Chronic nutrition deficiency manifesting as stunting continues to affect a third of children under five years.
Compounding this burden is the large and rapidly rising burden of non-communicable and chronic conditions.
“Suicide is now a leading cause of death of young Indians, and an Indian is likely to suffer from a heart attack at least ten years earlier than in developed countries and yet the health care system has barely responded to these urgent health crises,” Patel said.
Patel said that there are “widespread inequities in health outcomes that are apparent in the large morbidity and mortality differentials across socio-economic status, caste, class, sex, and geographic location”.

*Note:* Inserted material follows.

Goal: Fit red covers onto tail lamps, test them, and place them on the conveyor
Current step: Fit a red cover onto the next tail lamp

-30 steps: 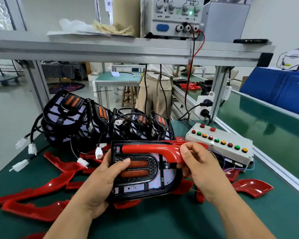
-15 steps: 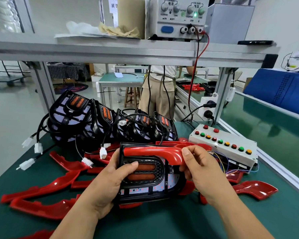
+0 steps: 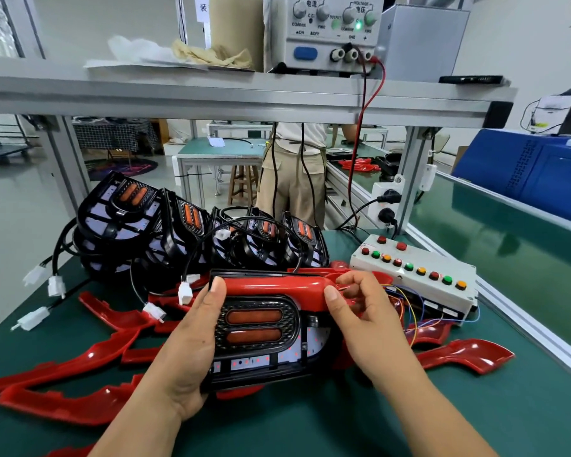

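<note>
Palms face inward: left hand [image 3: 192, 341] holds the tail lamp [image 3: 257, 326], right hand [image 3: 360, 313] pinches the red cover [image 3: 271, 287] onto it.

We see a black tail lamp [image 3: 254, 328] with two orange bars, face up above the green table [image 3: 475, 410]; a glossy red cover [image 3: 271, 286] lies along its top edge, spare covers [image 3: 63, 402] scattered around
</note>
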`<move>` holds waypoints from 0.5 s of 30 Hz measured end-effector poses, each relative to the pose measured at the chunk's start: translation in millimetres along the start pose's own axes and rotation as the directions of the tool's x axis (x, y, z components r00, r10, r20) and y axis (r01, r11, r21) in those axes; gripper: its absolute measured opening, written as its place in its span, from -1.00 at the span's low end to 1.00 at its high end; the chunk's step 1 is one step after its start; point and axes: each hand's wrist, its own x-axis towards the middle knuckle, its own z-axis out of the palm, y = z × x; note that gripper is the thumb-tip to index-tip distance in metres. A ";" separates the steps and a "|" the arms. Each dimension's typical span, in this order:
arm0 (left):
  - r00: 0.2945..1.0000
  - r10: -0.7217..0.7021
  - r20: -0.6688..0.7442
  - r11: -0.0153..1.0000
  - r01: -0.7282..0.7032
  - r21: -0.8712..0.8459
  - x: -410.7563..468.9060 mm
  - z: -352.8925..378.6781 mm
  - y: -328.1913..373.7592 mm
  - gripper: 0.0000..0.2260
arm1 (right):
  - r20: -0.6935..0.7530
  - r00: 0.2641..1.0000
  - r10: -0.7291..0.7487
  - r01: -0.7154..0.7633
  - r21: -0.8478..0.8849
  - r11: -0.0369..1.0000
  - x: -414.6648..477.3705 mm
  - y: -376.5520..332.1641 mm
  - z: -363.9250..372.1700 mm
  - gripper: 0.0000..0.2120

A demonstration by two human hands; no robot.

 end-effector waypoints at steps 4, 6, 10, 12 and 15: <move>1.000 0.000 -0.004 1.000 0.000 -0.029 -0.4 0.2 -0.6 -0.28 | 0.106 0.985 0.139 -0.173 0.470 0.865 -2.9 -3.9 6.0 -0.84; 1.000 -0.007 0.003 1.000 0.007 -0.026 -0.7 1.2 -1.3 -0.31 | 0.135 0.981 0.136 -0.190 0.589 0.785 -2.7 -5.6 6.6 -0.85; 1.000 -0.004 0.005 1.000 0.004 -0.015 -0.8 3.0 -3.5 -0.29 | 0.111 0.984 0.143 -0.181 0.643 0.745 -3.9 -8.9 7.6 -0.91; 1.000 0.018 0.001 1.000 -0.018 -0.023 -1.0 4.7 -3.8 -0.27 | 0.104 0.985 0.138 -0.172 0.649 0.741 -4.7 -9.3 7.1 -0.91; 0.998 0.061 -0.002 0.998 -0.061 -0.035 -1.6 6.7 -3.9 -0.30 | 0.094 0.985 0.145 -0.171 0.655 0.736 -4.4 -8.4 7.7 -0.91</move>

According to the researchers, an important cause of this large and inequitably distributed burden of disease in India can be attributed to social determinants beyond the conventional health care delivery sector such as urbanisation, poor access to water and sanitation, food insecurity, environmental degradation, and the pervasive caste system.
They said India's current health system needs to correct its course urgently across key challenges including strengthening the country's weak primary health system, dealing with the shortage of skilled human resources, better regulation of the private sector, increasing public spending on health, improving health information systems and dealing with the issue of weak governance and accountability.